* **AIM OF THE TASK**:
Look below for the line holding "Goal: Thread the" and the line holding "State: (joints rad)". Transcribe exactly those lines and all lines between them, nothing more.

* **GIVEN DATA**:

[Start of Attachment]

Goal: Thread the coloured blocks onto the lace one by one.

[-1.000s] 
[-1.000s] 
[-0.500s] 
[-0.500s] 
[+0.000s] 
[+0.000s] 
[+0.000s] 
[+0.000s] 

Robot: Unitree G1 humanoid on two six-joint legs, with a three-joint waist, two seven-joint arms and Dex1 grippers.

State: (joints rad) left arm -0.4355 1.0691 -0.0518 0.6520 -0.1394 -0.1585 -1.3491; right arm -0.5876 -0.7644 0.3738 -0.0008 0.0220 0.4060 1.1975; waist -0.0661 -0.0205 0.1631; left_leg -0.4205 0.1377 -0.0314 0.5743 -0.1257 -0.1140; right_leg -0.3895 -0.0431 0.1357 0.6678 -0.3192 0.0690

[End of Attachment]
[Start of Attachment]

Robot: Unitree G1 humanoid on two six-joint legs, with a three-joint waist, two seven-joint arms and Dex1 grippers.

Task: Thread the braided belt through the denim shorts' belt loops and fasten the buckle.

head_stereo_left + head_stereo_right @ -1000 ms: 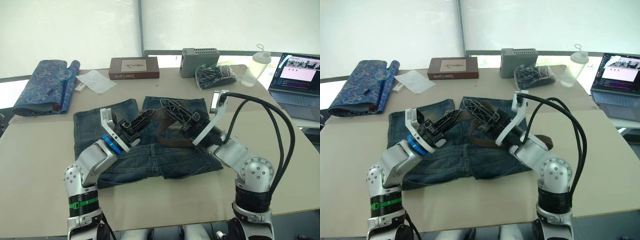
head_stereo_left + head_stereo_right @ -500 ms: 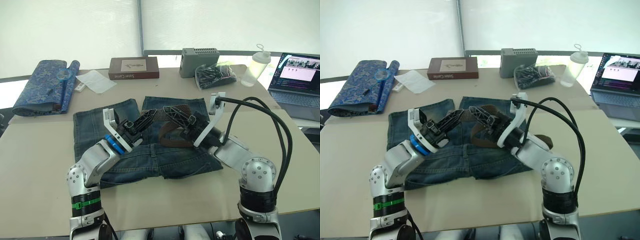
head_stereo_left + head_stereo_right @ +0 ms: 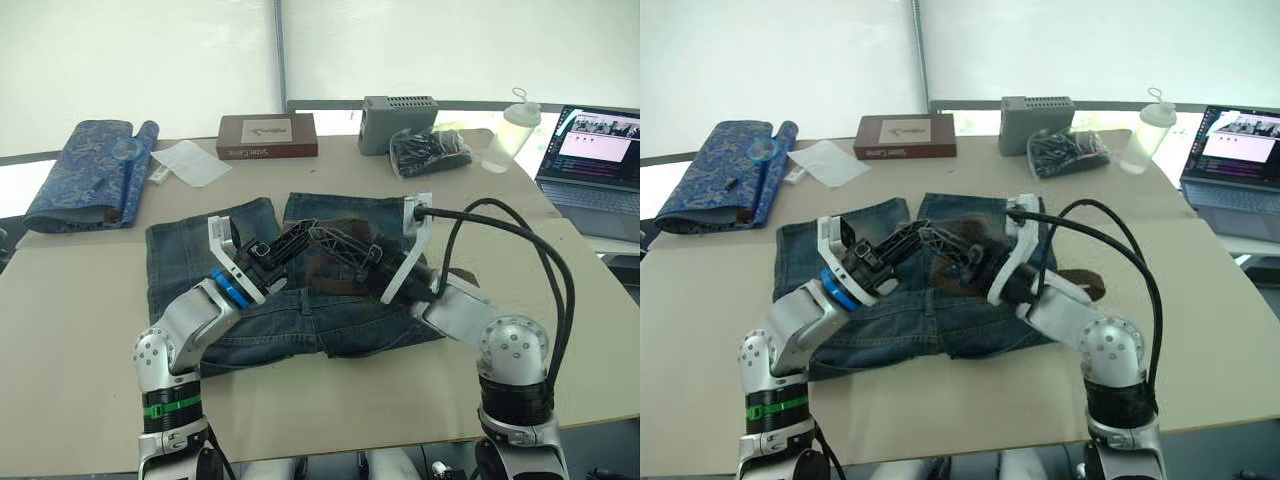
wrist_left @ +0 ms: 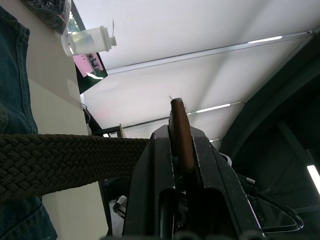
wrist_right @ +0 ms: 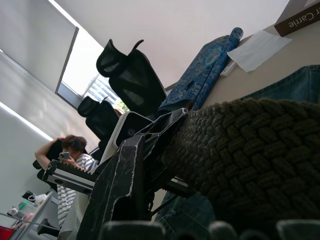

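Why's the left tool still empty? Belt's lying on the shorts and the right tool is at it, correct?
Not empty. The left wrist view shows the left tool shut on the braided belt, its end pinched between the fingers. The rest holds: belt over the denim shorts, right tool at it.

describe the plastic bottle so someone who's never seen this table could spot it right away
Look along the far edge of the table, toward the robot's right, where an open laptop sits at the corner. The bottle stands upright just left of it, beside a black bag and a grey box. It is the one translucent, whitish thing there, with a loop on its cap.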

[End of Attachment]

* **EXERCISE ANSWER**:
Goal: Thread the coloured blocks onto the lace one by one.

[-1.000s] 
[-1.000s] 
[-0.500s] 
[-0.500s] 
[+0.000s] 
[+0.000s] 
[+0.000s] 
[+0.000s] 

Robot: Unitree G1 humanoid on two six-joint legs, with a three-joint waist, two seven-joint arms and Dex1 grippers.

State: (joints rad) left arm -0.4355 1.0691 -0.0518 0.6520 -0.1394 -0.1585 -1.3491; right arm -0.5876 -0.7644 0.3738 -0.0008 0.0220 0.4060 1.1975; waist -0.0661 -0.0205 0.1631; left_leg -0.4205 0.1377 -0.0314 0.5743 -0.1257 -0.1140; right_leg -0.3895 -0.0431 0.1357 0.6678 -0.3192 0.0690

The response to this exercise is finished.